Published in final edited form as: Exp Physiol. 2019 Dec 16;105(1):132–147. doi: 10.1113/EP088142

Figure 1.

Figure 1.

Acute injury affected klotho expression in skeletal muscle. (A) QPCR data showing reduced klotho expression 3-days after sterile muscle injury and increased expression 7-days after injury of tibialis anterior (TA) muscle of 5-months old wild-type (Wt) mice. (B) QPCR data showing that s-klotho expression in muscle increased at 7- and 21-days following injury. (C) QPCR data showing that Fgf23 expression was not significantly affected by muscle injury.
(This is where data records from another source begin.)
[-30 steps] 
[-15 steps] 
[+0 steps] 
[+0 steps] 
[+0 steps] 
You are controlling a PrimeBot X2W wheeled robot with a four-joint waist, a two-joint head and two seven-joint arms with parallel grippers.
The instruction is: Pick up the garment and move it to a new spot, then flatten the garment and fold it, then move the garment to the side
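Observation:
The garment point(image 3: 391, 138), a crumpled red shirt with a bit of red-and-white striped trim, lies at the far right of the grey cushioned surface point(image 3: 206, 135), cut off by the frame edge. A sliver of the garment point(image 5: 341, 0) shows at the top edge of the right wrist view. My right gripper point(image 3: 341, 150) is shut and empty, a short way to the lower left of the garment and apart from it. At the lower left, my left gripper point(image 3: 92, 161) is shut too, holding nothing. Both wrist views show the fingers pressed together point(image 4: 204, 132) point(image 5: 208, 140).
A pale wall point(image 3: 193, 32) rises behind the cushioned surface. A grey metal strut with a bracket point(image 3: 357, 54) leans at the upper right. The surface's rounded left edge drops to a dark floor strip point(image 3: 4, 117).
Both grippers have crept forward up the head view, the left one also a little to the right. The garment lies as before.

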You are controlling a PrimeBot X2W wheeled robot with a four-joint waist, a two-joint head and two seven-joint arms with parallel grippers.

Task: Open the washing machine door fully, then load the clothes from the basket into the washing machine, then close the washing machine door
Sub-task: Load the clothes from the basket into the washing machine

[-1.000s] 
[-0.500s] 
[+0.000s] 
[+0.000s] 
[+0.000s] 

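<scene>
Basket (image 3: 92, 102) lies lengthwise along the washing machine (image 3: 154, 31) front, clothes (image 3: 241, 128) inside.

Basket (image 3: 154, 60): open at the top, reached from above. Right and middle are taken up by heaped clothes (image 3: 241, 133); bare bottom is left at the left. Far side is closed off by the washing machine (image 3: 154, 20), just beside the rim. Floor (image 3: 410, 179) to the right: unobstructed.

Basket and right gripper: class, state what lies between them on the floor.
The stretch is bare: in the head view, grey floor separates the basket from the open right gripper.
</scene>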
N = 5 per data set. * indicates significantly different from non-injured muscle, # indicates significantly different from muscle 3-days post-injury and ^ indicates significantly different from muscle 7-days post-injury at P < 0.05 analyzed by one-way ANOVA. Bars = standard deviation. (D-F) Serial sections of TA muscles of 5-months old mice at 7-days post-injury that were immunolabeled for Klotho (D), CD206 (E) or Pax7 (F). An inflammatory lesion surrounded by four muscle fibers (1–4) shows highest levels of Klotho (D; reddish-brown), elevated numbers of CD206+ macrophages (E; reddish brown) and Pax7+ cells associated with the neighboring muscle fibers (arrows) (F). Bars = 50 μm.